Из этого состояния ее вывел недалекий плеск воды. Женя осторожно подняла голову из травы и увидела в каких-нибудь тридцати метрах силуэты двух голых немцев, купающихся в реке. Один из них, разгребая впереди себя руками воду, начал выходить на берег, другой продолжал купаться. Они о чем-то негромко разговаривали. Когда первый немец уже почти оделся, из воды вышел второй. Женя прижалась щекой к земле, закрыла глаза и замерла. Она готова была превратиться хоть в таракана, хоть в мошку, лишь бы немцы не заметили ее. Женя перестала дышать. И сразу услышала над ухом тонкое гудение комара. Он сел на щеку, и Женя почувствовала, как он прокусил своим острым хоботком кожу. Но она даже не дернулась от боли. Комар пил ее кровь, а она не шевелилась. В другой раз она бы шлепнула этого комара прямо на щеке, а сейчас лежала, боясь дышать, и слушала, как немцы, одеваясь, разговаривают между собой. Сколько так продолжалось, она не знала. Ей показалось, что прошла целая вечность. Наконец по цепочке передали команду подняться и перескочить тропинку, по которой немцы ходили к реке.
Женя вспомнила слова Демидова о том, что если надо пройти неслышно, передвигаться следует на цыпочках. Когда наступаешь на всю ступню, невольно возникает звук тяжелого топота. Это он говорил ей у блиндажа, когда они только строились перед выходом на задание. «Какой же все-таки хороший Демидов», — подумала она, осторожно поднимаясь с земли. Согнувшись, чтобы как можно больше слиться с высокой травой, почти не дыша, она вслед за другими проскочила тропинку и перевела дух лишь тогда, когда группа оказалась за двумя кустами тальника, росшего у самой воды.

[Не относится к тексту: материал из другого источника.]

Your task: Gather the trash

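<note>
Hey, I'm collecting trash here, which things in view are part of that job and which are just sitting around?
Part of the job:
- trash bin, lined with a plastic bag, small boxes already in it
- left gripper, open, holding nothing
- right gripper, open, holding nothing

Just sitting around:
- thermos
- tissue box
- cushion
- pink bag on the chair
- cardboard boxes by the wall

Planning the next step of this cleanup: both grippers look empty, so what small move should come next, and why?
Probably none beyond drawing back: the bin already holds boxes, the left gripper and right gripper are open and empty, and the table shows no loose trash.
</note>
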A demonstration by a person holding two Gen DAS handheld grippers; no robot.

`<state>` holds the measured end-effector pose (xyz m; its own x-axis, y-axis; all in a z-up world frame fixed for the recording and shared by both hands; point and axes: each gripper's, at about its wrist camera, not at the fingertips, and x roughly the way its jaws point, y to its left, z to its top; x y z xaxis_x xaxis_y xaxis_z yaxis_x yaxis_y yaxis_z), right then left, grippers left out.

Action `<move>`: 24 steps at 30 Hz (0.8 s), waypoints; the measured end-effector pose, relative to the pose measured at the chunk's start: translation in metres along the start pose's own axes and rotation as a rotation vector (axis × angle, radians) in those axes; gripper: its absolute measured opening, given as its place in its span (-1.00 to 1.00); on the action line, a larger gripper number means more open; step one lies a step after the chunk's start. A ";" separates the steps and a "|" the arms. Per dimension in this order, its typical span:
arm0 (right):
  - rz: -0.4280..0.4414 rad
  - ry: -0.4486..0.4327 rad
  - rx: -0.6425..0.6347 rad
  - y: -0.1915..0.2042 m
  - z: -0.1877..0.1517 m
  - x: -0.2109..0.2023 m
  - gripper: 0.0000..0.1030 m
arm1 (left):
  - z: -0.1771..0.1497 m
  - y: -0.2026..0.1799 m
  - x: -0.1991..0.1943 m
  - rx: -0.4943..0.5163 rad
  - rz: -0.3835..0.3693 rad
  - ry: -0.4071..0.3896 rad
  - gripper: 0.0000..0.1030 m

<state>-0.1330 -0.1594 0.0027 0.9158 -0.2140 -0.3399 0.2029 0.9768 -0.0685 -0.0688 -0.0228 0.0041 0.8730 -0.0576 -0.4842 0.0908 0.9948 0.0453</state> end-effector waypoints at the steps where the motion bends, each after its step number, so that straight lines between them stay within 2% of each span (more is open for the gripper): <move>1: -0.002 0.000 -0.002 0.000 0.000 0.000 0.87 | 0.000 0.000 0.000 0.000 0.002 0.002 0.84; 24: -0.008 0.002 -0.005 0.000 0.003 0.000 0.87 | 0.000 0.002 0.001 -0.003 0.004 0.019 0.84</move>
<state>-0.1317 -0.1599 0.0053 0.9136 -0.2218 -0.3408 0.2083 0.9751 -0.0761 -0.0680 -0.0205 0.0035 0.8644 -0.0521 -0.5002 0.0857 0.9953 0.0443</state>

Тяжелые тучи, закрывавшие небо, раздвинулись, на нем появилось несколько бледных звездочек, и все вокруг сразу посветлело. Речные струи, натыкаясь на берег, жалобно зажурчали. Где-то далеко, то ли на середине реки, то ли у противоположного берега крякнула утка. Природа вдруг обрела спокойствие, тем самым еще более усложнив задачу разведчикам. В этом спокойствии свой лад, любой посторонний звук или, наоборот, внезапное молчание сразу настораживают.
Демидов приложил ладони к губам и негромко крякнул. Утка отозвалась. Он крякнул еще раз. Ответа не последовало. Выждав длинную паузу, он снова крякнул. Никто не откликнулся и на этот раз. Очевидно, утка распознала подвох и перестала отвечать. Демидов дал команду двигаться дальше и на всем пути, пока они шли вдоль берега, время от времени крякал. В конце концов, не выдержав, с другого берега ему отозвалась другая утка. Это означало только то, что у воды было спокойно.